Week 6 Day 3 - Measure once...
Today's partner: Wes
Thank god for Jonathan's CSS lectures.
We skipped the W6D2 content, which was supposed to be on CSS, but last week JT held lectures on CSS at the end of the day each day. Today, we took pre-baked JS solutions for the Tic-Tac-Toe game and Towers of Hanoi and made "visual" versions of them in the browser by using CSS selectors enabled by JQuery.
Holy crap, that paragraph was a mouthful. Basically, instead of using (e.g.) Canvas (which, it turns out, is a difficult term to Google), or a text-only terminal to represent our game state and to select pieces/grid squares, we contrived to capture mouse clicks on a simple webpage, and then to draw game states using document properties of the webpage.
The most important things we learned were the varied uses of JQuery selectors, and how to do basic styling with CSS. By the end of the day, the most we were struggling with were edge-cases in the implementation of our final project, Snake; JQuery and CSS were well under our belts.
I've mentioned before that my memory is one of my best character traits. Well, after this week, I'm realizing that (syntax?) debugging is also another skill I have that others don't always.

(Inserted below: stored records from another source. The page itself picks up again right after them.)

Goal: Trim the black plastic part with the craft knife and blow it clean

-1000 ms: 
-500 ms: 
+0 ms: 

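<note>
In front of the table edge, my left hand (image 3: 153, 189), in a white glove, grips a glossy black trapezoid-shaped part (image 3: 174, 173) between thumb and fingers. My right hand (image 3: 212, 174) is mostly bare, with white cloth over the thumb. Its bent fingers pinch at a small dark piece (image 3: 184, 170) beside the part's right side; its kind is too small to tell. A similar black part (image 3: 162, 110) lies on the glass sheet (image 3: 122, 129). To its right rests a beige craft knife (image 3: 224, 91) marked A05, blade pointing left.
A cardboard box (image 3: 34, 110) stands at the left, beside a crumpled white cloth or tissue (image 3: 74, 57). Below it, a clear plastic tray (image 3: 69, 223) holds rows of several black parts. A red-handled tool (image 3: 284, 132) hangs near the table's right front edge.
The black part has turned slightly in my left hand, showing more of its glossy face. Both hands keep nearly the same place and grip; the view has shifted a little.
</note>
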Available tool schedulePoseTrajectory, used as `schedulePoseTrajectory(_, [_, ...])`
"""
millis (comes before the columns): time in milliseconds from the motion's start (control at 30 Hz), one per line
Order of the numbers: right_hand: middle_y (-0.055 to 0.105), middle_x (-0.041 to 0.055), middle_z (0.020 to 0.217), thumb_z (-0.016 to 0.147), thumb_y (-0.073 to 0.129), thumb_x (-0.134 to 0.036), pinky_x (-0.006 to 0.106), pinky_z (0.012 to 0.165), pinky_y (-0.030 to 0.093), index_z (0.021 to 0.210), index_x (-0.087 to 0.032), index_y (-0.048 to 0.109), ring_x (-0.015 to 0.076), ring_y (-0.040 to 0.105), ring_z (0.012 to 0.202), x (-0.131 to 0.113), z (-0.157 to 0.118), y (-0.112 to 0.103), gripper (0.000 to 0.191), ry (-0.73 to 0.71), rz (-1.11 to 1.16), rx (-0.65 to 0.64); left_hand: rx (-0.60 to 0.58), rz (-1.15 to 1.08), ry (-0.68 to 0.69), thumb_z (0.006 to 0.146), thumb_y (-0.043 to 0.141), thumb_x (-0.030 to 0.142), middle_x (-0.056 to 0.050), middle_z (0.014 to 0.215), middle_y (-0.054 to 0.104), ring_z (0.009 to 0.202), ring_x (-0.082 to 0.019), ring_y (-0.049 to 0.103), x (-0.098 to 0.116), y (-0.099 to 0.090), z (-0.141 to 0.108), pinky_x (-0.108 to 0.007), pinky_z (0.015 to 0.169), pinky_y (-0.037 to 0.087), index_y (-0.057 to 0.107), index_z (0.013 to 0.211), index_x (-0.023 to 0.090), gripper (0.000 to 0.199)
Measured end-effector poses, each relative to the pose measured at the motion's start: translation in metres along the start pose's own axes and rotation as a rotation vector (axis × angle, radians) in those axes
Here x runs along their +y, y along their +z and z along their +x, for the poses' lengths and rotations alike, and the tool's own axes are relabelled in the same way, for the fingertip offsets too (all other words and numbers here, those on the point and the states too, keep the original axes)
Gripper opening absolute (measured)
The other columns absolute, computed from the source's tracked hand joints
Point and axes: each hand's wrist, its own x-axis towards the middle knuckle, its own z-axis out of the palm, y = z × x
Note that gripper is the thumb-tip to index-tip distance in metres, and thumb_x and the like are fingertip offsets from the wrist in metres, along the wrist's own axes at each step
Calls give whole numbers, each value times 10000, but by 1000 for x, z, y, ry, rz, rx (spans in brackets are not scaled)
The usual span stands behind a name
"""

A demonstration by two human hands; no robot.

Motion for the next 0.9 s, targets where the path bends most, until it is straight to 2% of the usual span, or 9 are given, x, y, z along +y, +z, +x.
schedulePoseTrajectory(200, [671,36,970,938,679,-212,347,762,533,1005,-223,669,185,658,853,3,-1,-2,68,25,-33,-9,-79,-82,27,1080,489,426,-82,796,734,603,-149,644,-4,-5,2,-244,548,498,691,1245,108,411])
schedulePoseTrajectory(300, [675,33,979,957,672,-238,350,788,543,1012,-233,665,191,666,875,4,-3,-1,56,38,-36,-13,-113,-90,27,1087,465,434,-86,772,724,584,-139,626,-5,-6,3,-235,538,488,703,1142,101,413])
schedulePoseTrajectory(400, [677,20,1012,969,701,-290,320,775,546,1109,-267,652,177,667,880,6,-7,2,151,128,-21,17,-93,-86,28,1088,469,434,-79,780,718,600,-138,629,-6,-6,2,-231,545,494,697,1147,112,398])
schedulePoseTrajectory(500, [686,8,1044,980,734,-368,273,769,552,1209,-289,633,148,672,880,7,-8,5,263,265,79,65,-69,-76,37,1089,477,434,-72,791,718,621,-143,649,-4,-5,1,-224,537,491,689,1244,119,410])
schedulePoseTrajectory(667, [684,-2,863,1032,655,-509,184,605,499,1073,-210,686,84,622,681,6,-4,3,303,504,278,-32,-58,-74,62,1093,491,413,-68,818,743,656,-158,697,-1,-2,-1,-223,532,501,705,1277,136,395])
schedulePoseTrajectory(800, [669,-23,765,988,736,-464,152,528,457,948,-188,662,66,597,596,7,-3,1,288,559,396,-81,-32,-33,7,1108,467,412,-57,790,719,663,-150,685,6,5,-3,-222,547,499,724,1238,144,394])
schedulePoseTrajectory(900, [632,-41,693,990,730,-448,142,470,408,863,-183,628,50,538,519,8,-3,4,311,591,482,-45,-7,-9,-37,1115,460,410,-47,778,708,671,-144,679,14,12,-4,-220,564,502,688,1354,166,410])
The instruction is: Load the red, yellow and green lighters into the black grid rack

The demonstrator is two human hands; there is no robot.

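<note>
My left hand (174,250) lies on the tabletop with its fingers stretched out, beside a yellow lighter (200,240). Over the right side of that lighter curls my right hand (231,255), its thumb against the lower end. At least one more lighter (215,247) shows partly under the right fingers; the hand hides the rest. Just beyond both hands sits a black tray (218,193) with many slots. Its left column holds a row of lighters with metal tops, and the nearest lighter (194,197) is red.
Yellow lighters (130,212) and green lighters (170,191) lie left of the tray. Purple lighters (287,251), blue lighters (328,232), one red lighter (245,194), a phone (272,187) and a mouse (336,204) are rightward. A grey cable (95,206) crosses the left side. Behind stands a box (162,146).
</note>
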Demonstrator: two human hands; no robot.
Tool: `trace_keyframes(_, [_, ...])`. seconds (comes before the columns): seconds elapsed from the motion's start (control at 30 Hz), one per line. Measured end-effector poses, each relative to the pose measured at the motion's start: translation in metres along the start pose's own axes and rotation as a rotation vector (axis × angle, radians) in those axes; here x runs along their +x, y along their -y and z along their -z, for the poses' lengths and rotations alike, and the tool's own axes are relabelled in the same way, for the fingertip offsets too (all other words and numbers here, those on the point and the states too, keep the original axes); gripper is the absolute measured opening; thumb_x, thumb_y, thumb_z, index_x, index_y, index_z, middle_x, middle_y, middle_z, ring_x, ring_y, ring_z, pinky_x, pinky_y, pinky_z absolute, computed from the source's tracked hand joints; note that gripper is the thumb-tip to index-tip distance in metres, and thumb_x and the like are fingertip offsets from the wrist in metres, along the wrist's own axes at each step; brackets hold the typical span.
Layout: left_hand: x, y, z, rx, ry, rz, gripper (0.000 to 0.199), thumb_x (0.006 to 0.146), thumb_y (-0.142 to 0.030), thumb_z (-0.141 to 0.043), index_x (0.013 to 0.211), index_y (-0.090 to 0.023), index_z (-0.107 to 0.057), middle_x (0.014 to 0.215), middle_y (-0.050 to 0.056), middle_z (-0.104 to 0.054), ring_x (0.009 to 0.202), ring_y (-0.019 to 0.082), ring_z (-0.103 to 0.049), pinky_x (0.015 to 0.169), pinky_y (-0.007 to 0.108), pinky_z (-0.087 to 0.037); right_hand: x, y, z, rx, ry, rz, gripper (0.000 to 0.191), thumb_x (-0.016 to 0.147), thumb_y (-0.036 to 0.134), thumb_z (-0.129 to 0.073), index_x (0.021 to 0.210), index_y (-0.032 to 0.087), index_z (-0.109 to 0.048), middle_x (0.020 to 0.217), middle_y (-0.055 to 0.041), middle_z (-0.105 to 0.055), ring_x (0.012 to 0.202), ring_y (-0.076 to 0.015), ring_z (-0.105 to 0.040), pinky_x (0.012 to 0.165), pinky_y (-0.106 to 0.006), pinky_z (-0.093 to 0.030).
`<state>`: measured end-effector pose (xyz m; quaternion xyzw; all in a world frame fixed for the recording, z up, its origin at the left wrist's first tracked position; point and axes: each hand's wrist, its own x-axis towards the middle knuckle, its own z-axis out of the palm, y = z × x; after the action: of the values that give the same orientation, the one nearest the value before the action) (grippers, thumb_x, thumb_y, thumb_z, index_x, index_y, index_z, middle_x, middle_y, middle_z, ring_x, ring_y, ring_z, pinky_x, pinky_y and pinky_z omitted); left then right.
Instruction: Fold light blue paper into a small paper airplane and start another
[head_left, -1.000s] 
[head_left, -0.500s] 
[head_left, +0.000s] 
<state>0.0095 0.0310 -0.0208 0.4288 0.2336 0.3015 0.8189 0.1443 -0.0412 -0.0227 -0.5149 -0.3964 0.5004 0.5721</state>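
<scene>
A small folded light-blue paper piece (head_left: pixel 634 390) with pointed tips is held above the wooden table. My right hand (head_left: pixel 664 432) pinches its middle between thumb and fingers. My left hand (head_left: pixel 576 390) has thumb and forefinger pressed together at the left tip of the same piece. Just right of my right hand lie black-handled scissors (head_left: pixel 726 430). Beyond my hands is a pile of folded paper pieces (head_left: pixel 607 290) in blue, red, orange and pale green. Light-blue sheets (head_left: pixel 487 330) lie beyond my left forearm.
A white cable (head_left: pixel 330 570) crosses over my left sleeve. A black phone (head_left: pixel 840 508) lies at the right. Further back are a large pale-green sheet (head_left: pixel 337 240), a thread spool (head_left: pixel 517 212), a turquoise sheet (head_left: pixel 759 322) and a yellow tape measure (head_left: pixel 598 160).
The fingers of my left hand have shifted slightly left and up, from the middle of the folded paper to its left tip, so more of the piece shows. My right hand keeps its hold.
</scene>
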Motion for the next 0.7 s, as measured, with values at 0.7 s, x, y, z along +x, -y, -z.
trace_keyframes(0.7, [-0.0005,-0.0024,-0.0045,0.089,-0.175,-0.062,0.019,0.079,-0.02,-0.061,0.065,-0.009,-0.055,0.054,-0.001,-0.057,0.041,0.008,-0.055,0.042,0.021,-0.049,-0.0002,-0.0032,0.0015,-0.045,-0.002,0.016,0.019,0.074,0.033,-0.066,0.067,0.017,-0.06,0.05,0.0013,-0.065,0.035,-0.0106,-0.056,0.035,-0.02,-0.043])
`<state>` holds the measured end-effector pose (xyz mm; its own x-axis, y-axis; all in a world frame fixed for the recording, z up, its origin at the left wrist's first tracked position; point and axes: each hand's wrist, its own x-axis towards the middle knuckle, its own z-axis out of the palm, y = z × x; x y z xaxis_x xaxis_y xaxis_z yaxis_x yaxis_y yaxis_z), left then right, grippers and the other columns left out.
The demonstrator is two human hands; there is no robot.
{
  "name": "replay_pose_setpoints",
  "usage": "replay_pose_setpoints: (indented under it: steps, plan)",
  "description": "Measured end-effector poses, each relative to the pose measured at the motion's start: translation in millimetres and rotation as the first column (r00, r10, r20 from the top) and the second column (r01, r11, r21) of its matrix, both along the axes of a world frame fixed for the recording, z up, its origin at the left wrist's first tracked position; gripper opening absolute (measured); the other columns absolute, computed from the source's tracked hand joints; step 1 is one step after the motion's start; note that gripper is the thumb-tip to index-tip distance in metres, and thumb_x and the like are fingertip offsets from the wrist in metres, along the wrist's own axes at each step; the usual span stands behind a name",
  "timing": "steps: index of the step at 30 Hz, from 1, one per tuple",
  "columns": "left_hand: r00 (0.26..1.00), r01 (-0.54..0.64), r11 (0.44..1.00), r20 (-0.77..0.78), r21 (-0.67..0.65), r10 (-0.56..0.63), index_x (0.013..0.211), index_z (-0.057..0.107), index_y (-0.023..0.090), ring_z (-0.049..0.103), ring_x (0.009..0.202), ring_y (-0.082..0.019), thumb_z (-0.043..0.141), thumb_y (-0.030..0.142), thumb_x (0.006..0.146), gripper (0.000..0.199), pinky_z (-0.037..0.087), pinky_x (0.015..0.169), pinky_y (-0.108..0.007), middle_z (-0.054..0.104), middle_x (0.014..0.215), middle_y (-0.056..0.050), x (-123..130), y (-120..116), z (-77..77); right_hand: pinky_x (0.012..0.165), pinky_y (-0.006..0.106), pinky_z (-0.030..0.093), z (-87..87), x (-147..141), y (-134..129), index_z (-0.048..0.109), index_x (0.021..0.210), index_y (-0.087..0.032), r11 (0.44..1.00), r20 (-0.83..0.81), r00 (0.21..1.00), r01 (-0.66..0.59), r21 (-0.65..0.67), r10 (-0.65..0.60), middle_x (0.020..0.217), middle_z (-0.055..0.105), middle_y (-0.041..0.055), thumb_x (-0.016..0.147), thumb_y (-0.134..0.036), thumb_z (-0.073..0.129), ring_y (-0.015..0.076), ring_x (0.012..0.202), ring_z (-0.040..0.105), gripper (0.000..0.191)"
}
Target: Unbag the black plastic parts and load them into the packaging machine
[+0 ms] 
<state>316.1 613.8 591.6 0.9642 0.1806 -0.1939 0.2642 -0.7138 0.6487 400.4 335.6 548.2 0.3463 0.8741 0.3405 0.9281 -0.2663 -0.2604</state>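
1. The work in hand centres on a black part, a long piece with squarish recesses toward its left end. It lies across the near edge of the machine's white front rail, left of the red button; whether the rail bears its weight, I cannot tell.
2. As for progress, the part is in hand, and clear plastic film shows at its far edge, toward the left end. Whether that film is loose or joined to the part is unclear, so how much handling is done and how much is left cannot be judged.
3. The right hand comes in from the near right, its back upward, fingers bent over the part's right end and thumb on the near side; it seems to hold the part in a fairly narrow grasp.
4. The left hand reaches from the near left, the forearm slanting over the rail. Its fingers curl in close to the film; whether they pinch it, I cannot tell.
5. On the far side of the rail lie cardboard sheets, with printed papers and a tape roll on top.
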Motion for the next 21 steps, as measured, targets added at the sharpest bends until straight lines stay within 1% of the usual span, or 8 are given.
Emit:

It's not entirely clear to me whether this is because of my deliberate pace when learning (and the consequent, presumably, deeper understanding that I can achieve), or if I just have more practice/skill than others—or if it's just because I only try the right thing after I've tried all the wrong things. No matter the root cause, I've been happy with my ability to read a stack trace or error message and smash the bug in question, most of the time.
Wes, on the other hand, is much better than I am at identifying a minimum testable product. There were a couple times he had me tie something off and open it in the browser, and while I wasn't immediately certain what he was doing, as soon as we nipped a problem in the bud, I understood. I'd like to add this to my toolbox, too.
Storytime: So it turns out that I'm not very good at games such as chess. My friend tells me that I have a comet-sized ego, and this was nowhere more visible than how I'd play games, especially when I was younger. At the time, I would play a move that could only be considered good if my opponent had no skill whatsoever… but my opponents were never were so bad as I wanted them to be, and inevitably they'd paint the floor with me.
Typically, I want to code for a couple hours, and then run my code and have it be perfect. It is, perhaps, a skill to have the humility to know that you're not as good as you want to be, and (especially when testing carries low overhead) to test your assumptions at good breakpoints. "Measure twice, cut once."
Or, in my case, measure three times, take a break, measure again, and cut once.